What you should do → Every line of the entries below from the one containing "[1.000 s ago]" to the one containing "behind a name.", both ends included, must be written out exactly. No other line belongs in the answer.
*** Exercise inputs ***
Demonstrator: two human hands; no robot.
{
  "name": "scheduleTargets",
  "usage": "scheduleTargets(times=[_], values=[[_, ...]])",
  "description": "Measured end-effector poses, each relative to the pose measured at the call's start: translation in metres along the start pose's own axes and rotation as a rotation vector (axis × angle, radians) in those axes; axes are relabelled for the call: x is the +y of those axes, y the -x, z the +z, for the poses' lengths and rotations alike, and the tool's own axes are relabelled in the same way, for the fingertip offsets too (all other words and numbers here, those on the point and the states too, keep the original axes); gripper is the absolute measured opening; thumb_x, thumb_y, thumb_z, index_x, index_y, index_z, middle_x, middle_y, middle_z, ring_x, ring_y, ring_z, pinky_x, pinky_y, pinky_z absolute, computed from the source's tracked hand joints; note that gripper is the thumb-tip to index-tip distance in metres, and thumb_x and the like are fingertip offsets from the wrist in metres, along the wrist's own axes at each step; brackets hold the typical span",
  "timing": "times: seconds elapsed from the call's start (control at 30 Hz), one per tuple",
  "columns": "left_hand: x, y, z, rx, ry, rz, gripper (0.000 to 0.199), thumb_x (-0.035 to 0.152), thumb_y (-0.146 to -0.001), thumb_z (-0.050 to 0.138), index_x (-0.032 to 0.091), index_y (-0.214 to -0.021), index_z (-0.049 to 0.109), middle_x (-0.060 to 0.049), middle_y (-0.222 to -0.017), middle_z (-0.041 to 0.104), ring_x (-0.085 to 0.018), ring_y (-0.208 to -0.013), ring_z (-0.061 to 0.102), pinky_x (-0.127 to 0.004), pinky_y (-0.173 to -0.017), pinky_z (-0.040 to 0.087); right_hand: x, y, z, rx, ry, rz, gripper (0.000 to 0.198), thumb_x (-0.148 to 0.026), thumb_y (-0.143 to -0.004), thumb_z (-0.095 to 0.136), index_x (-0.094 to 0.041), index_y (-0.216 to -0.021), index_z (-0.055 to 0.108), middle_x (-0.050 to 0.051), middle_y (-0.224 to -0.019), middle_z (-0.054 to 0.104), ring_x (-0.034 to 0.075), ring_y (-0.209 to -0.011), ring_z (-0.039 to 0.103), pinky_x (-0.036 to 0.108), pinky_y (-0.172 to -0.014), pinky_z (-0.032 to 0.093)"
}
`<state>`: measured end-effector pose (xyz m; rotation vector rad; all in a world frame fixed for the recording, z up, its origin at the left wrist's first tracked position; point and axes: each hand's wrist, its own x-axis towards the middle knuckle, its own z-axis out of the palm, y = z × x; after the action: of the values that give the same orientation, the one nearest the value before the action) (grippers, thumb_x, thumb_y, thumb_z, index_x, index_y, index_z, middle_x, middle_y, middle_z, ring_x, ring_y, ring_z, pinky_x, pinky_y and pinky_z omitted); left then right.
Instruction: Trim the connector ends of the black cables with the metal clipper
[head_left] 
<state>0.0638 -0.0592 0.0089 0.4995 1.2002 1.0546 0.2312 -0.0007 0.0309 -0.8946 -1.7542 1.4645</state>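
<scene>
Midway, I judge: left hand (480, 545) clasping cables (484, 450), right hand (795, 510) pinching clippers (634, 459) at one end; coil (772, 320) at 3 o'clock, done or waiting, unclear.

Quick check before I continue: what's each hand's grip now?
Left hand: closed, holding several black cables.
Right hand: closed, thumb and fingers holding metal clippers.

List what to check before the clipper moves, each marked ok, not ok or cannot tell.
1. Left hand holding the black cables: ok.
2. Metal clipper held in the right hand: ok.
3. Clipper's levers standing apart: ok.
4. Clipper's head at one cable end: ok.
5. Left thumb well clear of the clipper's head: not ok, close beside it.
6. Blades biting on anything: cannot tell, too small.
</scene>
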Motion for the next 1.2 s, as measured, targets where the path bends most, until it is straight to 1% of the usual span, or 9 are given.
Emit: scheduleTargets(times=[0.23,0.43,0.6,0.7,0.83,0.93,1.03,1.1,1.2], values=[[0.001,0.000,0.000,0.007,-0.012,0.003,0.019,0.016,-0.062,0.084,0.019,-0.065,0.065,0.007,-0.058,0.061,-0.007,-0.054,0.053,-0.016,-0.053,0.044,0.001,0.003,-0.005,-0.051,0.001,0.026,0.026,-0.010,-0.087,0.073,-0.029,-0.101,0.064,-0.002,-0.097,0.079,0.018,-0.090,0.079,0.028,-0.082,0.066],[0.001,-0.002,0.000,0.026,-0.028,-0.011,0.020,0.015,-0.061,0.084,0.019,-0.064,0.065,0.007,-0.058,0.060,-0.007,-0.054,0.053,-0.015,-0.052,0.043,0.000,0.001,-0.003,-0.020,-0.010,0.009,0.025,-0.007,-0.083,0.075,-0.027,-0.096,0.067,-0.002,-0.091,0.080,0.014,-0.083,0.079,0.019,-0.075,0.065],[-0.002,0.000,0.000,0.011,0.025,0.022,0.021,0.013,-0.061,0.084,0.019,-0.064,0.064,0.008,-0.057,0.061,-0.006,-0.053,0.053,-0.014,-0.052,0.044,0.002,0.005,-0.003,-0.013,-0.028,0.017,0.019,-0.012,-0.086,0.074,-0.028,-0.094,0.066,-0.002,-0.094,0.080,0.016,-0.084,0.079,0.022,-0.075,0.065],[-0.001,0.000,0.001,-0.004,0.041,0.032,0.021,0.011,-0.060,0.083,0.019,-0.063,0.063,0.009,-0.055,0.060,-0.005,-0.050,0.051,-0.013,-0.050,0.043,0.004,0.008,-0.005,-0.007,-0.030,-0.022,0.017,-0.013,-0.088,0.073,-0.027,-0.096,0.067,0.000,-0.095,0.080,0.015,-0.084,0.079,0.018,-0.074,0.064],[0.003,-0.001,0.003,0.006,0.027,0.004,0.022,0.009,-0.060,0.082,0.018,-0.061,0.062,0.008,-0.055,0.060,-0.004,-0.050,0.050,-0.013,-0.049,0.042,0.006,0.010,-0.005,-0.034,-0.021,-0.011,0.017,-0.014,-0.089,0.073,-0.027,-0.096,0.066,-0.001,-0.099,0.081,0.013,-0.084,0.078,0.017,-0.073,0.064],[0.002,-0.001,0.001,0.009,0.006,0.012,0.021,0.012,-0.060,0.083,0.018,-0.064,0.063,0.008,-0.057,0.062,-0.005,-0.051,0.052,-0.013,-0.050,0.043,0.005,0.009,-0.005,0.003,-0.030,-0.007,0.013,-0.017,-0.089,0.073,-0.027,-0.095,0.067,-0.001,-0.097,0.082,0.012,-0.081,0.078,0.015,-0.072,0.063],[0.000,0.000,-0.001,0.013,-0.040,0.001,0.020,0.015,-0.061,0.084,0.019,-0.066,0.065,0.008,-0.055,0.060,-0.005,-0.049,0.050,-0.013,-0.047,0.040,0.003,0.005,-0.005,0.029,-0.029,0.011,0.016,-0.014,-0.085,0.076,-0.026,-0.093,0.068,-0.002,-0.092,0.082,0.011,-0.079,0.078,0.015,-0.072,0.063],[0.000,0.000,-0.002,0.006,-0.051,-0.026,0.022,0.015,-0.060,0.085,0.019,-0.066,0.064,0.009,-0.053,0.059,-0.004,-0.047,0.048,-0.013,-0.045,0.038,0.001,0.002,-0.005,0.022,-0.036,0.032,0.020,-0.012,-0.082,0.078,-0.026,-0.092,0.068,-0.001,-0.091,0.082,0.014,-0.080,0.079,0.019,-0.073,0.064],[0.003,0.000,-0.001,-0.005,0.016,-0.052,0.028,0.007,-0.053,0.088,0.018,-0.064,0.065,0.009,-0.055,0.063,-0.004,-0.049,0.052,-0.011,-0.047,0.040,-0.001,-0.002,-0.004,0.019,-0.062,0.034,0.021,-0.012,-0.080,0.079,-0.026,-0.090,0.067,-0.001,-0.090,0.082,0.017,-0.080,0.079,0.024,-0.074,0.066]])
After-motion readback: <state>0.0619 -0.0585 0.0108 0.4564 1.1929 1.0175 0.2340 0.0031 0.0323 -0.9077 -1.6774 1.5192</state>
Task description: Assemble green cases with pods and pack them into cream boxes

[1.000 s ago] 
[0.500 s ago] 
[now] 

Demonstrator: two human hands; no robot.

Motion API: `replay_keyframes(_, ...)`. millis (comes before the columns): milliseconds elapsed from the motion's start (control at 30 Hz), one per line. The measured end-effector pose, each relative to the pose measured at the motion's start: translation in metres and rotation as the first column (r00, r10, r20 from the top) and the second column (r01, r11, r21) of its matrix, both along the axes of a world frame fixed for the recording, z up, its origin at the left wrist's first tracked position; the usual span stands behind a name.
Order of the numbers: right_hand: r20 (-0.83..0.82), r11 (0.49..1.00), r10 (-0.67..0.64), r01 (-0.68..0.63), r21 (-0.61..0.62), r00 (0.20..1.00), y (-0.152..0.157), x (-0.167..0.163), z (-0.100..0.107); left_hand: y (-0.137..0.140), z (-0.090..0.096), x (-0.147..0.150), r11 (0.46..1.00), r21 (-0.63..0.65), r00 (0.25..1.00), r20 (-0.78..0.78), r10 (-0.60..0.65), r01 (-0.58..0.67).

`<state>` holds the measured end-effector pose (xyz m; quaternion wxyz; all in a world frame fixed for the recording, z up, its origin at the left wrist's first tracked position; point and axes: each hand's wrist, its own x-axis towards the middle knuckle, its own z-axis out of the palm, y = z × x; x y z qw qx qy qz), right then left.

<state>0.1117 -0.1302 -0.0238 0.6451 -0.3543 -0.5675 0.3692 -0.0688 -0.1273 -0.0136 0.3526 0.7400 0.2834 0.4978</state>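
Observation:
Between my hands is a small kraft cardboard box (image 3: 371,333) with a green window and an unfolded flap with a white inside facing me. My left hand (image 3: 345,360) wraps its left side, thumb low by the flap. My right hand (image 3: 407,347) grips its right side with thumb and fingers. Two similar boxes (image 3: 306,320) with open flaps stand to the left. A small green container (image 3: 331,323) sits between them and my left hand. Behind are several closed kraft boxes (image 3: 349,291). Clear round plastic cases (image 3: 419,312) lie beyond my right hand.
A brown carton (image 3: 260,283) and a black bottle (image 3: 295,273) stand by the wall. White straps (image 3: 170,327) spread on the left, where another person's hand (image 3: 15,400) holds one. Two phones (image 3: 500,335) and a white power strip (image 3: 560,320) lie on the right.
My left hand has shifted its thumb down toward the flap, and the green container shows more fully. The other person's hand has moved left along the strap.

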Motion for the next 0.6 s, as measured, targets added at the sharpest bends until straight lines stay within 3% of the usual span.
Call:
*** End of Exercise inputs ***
Result for this exercise →
[1.000 s ago] 
[0.500 s ago] 
[now] 

Demonstrator: two human hands; no robot.

Motion API: `replay_keyframes(_, ...)`. millis (comes before the columns): milliseconds elapsed from the motion's start (control at 30 Hz), one per line. The measured end-effector pose, each relative to the pose measured at the motion's start: translation in metres and rotation as the first column (r00, r10, r20 from the top) and the second column (r01, r11, r21) of its matrix, both along the axes of a world frame fixed for the recording, z up, its origin at the left wrist's first tracked position; the usual span stands behind a name.

The output contains nothing further.